There are at least three problems with this response. First, to claim that a person can be sentient, become nonsentient, and then return to sentience is to assume there is some underlying personal unity to this individual that enables us to say that the person who has returned to sentience is the same person who was sentient prior to becoming nonsentient. But this would mean that sentience is not a necessary condition for personhood. (Neither is it a sufficient condition, for that matter, since nonhuman animals are sentient.) Consequently, it does not make sense to say that a person comes into existence when sentience arises, but it does make sense to say that a fully human entity is a person who has the natural inherent capacity to give rise to sentience. A presentient unborn human entity does have this capacity. Therefore, an ordinary unborn human entity is a person, and hence, fully human.

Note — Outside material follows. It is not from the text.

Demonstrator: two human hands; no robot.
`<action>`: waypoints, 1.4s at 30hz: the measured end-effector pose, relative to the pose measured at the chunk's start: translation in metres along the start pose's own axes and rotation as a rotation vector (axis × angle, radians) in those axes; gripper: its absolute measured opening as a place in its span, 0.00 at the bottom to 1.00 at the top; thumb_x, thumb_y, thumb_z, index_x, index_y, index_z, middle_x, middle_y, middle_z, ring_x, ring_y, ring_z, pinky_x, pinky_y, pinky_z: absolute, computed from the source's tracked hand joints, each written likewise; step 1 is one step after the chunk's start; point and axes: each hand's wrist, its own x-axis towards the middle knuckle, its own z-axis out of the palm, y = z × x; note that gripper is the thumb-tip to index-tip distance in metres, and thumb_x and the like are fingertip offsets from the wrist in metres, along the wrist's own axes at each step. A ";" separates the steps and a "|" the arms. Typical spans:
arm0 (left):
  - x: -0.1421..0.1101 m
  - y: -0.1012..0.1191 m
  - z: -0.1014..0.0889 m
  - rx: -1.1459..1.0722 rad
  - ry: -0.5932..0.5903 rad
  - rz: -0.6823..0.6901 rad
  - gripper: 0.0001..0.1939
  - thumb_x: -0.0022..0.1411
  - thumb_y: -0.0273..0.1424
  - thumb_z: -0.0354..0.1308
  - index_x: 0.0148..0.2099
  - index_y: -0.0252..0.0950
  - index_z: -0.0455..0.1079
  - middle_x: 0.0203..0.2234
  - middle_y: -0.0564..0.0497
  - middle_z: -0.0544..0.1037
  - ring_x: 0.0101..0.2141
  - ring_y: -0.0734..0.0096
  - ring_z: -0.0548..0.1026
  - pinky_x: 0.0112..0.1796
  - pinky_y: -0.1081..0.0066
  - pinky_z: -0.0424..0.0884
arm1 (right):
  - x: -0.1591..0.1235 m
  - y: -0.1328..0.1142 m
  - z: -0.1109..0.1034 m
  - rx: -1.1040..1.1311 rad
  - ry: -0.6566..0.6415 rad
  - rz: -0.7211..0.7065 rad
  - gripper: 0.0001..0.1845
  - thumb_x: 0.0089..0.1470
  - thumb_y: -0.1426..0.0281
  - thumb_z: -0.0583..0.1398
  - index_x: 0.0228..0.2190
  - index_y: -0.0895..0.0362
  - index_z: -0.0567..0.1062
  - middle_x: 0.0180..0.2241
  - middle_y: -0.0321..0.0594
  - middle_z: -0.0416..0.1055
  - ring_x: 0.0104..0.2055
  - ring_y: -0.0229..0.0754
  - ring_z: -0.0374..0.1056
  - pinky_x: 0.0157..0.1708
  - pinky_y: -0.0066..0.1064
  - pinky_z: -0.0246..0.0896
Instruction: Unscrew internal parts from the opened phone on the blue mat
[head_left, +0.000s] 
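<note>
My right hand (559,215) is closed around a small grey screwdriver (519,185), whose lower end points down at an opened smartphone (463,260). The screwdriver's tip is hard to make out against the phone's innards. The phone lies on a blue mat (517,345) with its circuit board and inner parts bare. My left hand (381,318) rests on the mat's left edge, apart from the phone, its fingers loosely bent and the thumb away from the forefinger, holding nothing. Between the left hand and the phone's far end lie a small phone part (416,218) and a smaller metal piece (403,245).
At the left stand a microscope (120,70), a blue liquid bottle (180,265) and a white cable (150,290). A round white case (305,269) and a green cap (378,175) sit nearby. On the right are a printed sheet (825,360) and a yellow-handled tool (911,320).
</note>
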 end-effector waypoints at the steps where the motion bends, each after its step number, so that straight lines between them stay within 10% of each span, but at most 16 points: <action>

Second, Ray points out that this attempt to exclude many of the unborn from the class of the fully human is “ad hoc and counterintuitive.” He asks us to “consider the treatment of comatose patients. We would not discriminate against one merely for rarely or never having been sentient in the past while another otherwise comparable patient had been sentient….In such cases, potential counts for everything.” [15]

Third, why should sentience “in the past” be the decisive factor in deciding whether an entity is fully human when the presentient human being “is one with a natural, inherent capacity for performing personal acts?” [16] Since we have already seen that one does not have to experience harm in order to be harmed, it seems more consistent with our moral sensibilities to assert that what makes it wrong to kill the reversibly comatose, the sleeping, the momentarily unconscious, and the presentient unborn is that they all possess the natural inherent capacity to perform personal acts. And what makes it morally right to kill plants and to pull the plug on the respirator-dependent brain dead, who were sentient “in the past,” is that their deaths cannot deprive them of their natural inherent capacity to function as persons, since they do not possess such a capacity.

These four essays are a very good introduction to common responses to pro-abortion arguments. I recommend that people get familiar with this, as once you look into it, you will see that the abortion issue can be debated with as much confidence as William Lane Craig defends Christian theism. You will have the same access to scientific evidence and rational arguments on this topic, and so you will have the upper hand. And that’s fun.

The best introductory book on the abortion / right to life issue is “The Case for Life” by pro-life debater Scott Klusendorf. The best comprehensive book is a tie between “The Ethics of Abortion” by Christopher Kaczor, and Frank Beckwith’s “Defending Life: A Moral and Legal Case Against Abortion Choice“.